WHAT TO WORK ON »
Across the whole listing, return each line exactly, with no images included.

##### RECORDED INFORMATION

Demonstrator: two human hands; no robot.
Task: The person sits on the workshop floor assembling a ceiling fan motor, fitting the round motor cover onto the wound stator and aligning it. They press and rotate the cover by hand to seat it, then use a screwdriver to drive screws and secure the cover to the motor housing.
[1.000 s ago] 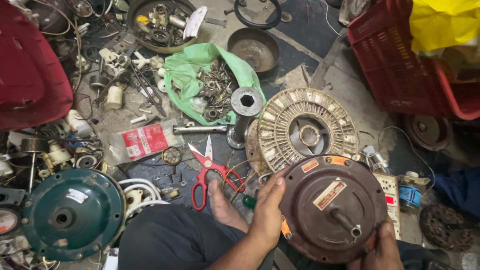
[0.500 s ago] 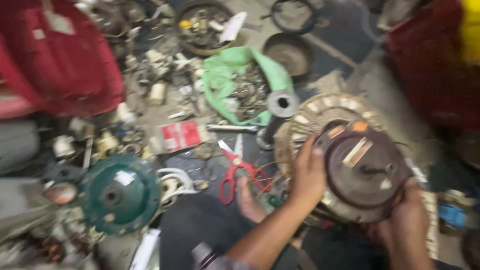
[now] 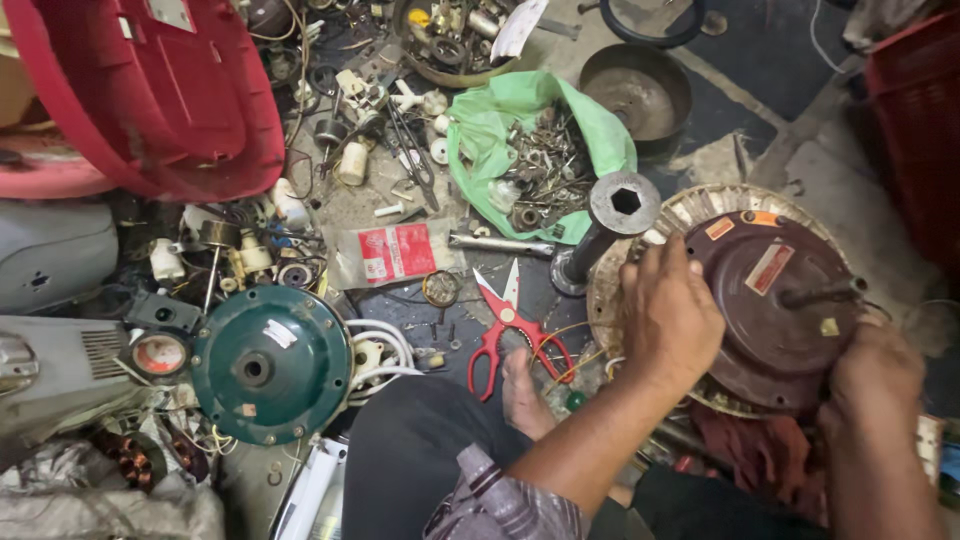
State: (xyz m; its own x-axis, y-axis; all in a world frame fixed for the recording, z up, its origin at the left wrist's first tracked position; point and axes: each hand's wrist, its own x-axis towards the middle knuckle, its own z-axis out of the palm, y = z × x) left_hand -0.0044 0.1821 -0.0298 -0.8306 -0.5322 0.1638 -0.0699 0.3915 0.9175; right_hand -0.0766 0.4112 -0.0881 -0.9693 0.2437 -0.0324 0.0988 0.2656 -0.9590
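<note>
A round brown motor cover with a stub shaft sticking out rests on a pale wound stator ring at the right. My left hand grips the cover's left rim. Its lower right edge is held by my right hand. Red-handled scissors lie open on the dark floor just left of my left hand. A socket spanner stands next to the ring. My bare foot rests below the scissors.
A green motor cover lies at the left with white cable beside it. A green bag of screws and nuts, a metal bowl, a red plastic tub, a red packet and several small parts crowd the floor.
Both hands have lifted the brown cover up and away from my body onto the stator ring. My view has swung to the left and down, and the red crate is now at the edge.
</note>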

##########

EXPECTED ANSWER »
Demonstrator: two human hands; no robot.
Task: The person sits on the workshop floor assembling a ceiling fan motor, fitting the round motor cover onto the wound stator and aligning it. They press and rotate the cover by hand to seat it, then use a screwdriver to drive screws and secure the cover to the motor housing.
[1.000 s ago] 
[0.500 s ago] 
[now] 
State: (xyz m; its own x-axis, y-axis; all in a world frame fixed for the recording, z up, its origin at the left wrist's first tracked position; point and axes: each hand's wrist, its own x-axis towards the middle knuckle, its own z-axis out of the palm, y = z × x) left_hand -0.0044 0.1821 -0.0298 -0.8306 -0.5322 0.1638 -0.0699 0.3915 0.9175; right_hand -0.0766 0.4112 -0.0881 -0.9693 0.2437 -0.0324 0.0988 0.2656 -0.9590
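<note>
A round brown motor cover with a stub shaft sticking out rests on a pale wound stator ring at the right. My left hand grips the cover's left rim. Its lower right edge is held by my right hand. Red-handled scissors lie open on the dark floor just left of my left hand. A socket spanner stands next to the ring. My bare foot rests below the scissors.
A green motor cover lies at the left with white cable beside it. A green bag of screws and nuts, a metal bowl, a red plastic tub, a red packet and several small parts crowd the floor.
Both hands have lifted the brown cover up and away from my body onto the stator ring. My view has swung to the left and down, and the red crate is now at the edge.
</note>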

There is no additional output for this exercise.